• ACTIVITY: The output must contain exactly the lines from the top of the listing below through the line containing "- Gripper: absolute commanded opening", and no pictures.

• LISTED ENTRIES:
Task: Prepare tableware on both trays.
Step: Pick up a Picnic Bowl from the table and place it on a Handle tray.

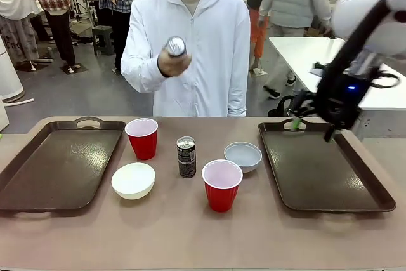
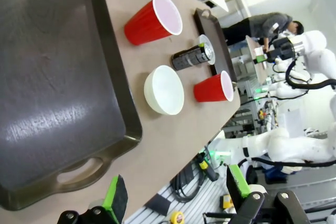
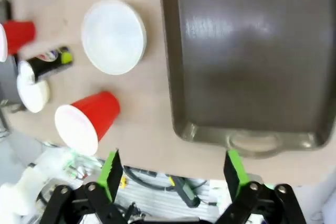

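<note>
Front view: the brown table [image 1: 190,239] carries a dark left tray [image 1: 57,169] and a dark right tray [image 1: 323,169] at its two ends, both bare. The right gripper [image 1: 311,129] hangs over the right tray's far handle, jaws spread wide with nothing between them; the right wrist view shows its green pads [image 3: 111,174] far apart too. The left gripper [image 2: 176,188] is likewise wide and empty, near a handle end of the left tray in the left wrist view. Between the trays, the cream bowl [image 1: 133,180] sits just beside the left tray and the grey-white bowl [image 1: 243,156] near the right tray. The far cup [image 1: 142,139] stands upright behind the cream bowl, the near cup [image 1: 221,185] in front of the grey-white bowl. The standing can [image 1: 186,157] is upright in the middle of the table; the second can [image 1: 176,46] is held up in the person's hand [image 1: 172,63] beyond the table
</note>
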Controlling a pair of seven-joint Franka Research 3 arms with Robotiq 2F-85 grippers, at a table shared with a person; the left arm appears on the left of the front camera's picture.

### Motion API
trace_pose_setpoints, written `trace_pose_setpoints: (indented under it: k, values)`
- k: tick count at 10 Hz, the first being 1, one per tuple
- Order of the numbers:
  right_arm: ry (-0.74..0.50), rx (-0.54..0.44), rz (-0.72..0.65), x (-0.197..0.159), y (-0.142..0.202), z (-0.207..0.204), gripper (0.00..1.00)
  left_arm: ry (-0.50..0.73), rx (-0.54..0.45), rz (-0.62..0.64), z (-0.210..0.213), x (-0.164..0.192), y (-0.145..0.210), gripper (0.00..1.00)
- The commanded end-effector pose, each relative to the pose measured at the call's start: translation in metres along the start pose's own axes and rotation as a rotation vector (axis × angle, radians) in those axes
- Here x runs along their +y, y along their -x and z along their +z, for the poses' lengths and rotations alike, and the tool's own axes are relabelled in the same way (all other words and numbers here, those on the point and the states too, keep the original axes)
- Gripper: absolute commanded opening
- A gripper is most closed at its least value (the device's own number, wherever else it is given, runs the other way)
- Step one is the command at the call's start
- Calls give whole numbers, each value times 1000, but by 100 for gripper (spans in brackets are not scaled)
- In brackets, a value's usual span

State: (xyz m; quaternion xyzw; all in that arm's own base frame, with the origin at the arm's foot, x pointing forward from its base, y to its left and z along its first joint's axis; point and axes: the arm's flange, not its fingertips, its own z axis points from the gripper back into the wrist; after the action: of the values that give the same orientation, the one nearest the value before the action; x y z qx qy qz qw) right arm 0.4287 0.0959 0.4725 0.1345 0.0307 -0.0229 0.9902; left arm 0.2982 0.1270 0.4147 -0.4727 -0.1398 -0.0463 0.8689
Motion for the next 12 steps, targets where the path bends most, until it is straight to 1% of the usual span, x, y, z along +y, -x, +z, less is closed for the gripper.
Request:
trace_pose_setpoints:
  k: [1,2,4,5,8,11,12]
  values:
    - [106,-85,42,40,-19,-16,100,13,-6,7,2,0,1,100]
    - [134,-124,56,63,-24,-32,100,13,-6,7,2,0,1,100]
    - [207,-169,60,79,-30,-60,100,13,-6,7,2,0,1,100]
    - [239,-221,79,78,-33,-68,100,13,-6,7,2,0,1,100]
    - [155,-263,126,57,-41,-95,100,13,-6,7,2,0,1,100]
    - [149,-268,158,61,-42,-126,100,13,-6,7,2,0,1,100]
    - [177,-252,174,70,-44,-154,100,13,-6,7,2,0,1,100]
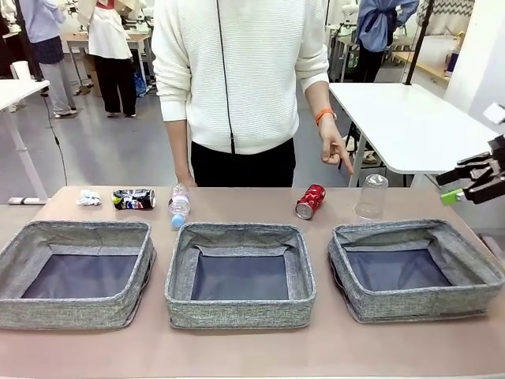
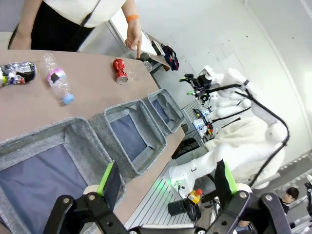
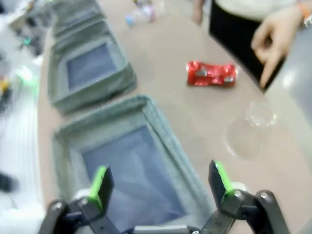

• REPLY TO THE TASK:
Task: Prepare tableware on both trays.
Step: Pick up a Picnic Bowl from the table and place it on a Handle tray.


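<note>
Front view: the brown table [image 1: 190,239] carries a dark left tray [image 1: 57,169] and a dark right tray [image 1: 323,169] at its two ends, both bare. The right gripper [image 1: 311,129] hangs over the right tray's far handle, jaws spread wide with nothing between them; the right wrist view shows its green pads [image 3: 111,174] far apart too. The left gripper [image 2: 176,188] is likewise wide and empty, near a handle end of the left tray in the left wrist view. Between the trays, the cream bowl [image 1: 133,180] sits just beside the left tray and the grey-white bowl [image 1: 243,156] near the right tray. The far cup [image 1: 142,139] stands upright behind the cream bowl, the near cup [image 1: 221,185] in front of the grey-white bowl. The standing can [image 1: 186,157] is upright in the middle of the table; the second can [image 1: 176,46] is held up in the person's hand [image 1: 172,63] beyond the table
</note>
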Controlling a pair of seven-joint Franka Research 3 arms with Robotiq 2F-85 grippers, at a table shared with a person; the left arm appears on the left of the front camera's picture.

### Motion API
trace_pose_setpoints, written `trace_pose_setpoints: (indented under it: k, values)`
- k: tick count at 10 Hz, the first being 1, one per tuple
- Order of the numbers:
  right_arm: ry (-0.74..0.50), rx (-0.54..0.44), rz (-0.72..0.65), x (-0.197..0.159), y (-0.142..0.202), z (-0.207..0.204), gripper (0.00..1.00)
  left_arm: ry (-0.50..0.73), rx (-0.54..0.45), rz (-0.62..0.64), z (-0.210..0.213), x (-0.164..0.192), y (-0.145..0.210), gripper (0.00..1.00)
- The commanded end-effector pose, each relative to the pose measured at the call's start: translation in metres along the start pose's own axes and rotation as a rotation vector (axis × angle, radians) in those axes
- Here x runs along their +y, y along their -x and z along their +z, for the poses' lengths and rotations alike, and the tool's own axes are relabelled in the same way (all other words and numbers here, those on the point and the states too, keep the original axes)
- Gripper: absolute commanded opening

This answer requires nothing else.